** THE PROBLEM **
Give back the entire listing that follows, exactly.
(DATASET SECTION Opens)
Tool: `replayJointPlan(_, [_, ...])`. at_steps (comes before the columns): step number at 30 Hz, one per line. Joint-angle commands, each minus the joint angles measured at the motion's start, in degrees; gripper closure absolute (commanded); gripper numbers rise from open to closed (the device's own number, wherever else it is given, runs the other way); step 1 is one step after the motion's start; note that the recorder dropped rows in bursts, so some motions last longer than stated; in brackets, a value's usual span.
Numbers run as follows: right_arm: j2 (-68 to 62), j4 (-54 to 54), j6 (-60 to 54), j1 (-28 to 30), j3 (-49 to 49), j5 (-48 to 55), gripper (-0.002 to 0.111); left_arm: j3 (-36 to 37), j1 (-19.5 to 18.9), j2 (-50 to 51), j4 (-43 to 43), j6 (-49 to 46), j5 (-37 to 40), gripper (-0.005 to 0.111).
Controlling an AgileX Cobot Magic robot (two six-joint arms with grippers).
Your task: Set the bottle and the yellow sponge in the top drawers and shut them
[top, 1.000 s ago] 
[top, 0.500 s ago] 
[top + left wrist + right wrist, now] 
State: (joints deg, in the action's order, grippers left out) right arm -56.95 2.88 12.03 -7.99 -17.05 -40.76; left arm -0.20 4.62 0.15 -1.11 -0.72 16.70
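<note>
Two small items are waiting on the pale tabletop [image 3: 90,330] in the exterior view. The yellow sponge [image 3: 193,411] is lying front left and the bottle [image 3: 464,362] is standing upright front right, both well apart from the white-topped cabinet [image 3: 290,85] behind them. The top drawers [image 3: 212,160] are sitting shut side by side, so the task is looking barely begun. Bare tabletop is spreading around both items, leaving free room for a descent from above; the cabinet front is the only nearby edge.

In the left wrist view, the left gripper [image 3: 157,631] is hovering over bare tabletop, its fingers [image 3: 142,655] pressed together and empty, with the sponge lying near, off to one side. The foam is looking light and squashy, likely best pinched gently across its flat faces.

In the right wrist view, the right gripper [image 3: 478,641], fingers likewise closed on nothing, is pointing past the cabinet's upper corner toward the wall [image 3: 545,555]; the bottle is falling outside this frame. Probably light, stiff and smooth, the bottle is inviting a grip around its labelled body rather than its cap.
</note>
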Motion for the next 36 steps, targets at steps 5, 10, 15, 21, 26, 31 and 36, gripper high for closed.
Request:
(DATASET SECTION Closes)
** RESPONSE **
Tool: `replayJointPlan(_, [_, ...])`. at_steps (comes before the columns): step number at 30 Hz, one per line. Joint-angle commands, each minus the joint angles measured at the motion's start, in degrees; gripper closure absolute (commanded); gripper numbers rise from open to closed (the device's own number, wherever else it is given, runs the other way); step 1 is one step after the motion's start; note that the recorder dropped rows in bursts, so some motions last longer than stated; in brackets, a value's usual span.
Numbers run as follows: right_arm: j2 (-68 to 62), j4 (-54 to 54), j6 (-60 to 54), j1 (-28 to 30), j3 (-49 to 49), j5 (-48 to 55), gripper (-0.002 to 0.111); left_arm: j3 (-36 to 37), j1 (-19.5 to 18.9), j2 (-50 to 51), j4 (-43 to 43), j6 (-49 to 46), j5 (-37 to 40), gripper (-0.005 to 0.111).
Controlling an AgileX Cobot Magic robot (two six-joint arms with grippers).
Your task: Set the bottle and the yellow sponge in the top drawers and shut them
[top, 1.000 s ago] 
[top, 0.500 s ago] 
[top + left wrist + right wrist, now] 
State: (joints deg, in the action's order, grippers left out) right arm -56.95 2.88 12.03 -7.99 -17.05 -40.76; left arm -0.20 4.62 0.15 -1.11 -0.72 16.70
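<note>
Two small items are waiting on the pale tabletop [image 3: 90,330] in the exterior view. The yellow sponge [image 3: 193,411] is lying front left and the bottle [image 3: 464,362] is standing upright front right, both well apart from the white-topped cabinet [image 3: 290,85] behind them. The top drawers [image 3: 212,160] are sitting shut side by side, so the task is looking barely begun. Bare tabletop is spreading around both items, leaving free room for a descent from above; the cabinet front is the only nearby edge.

In the left wrist view, the left gripper [image 3: 157,631] is hovering over bare tabletop, its fingers [image 3: 142,655] pressed together and empty, with the sponge lying near, off to one side. The foam is looking light and squashy, likely best pinched gently across its flat faces.

In the right wrist view, the right gripper [image 3: 478,641], fingers likewise closed on nothing, is pointing past the cabinet's upper corner toward the wall [image 3: 545,555]; the bottle is falling outside this frame. Probably light, stiff and smooth, the bottle is inviting a grip around its labelled body rather than its cap.
</note>
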Motion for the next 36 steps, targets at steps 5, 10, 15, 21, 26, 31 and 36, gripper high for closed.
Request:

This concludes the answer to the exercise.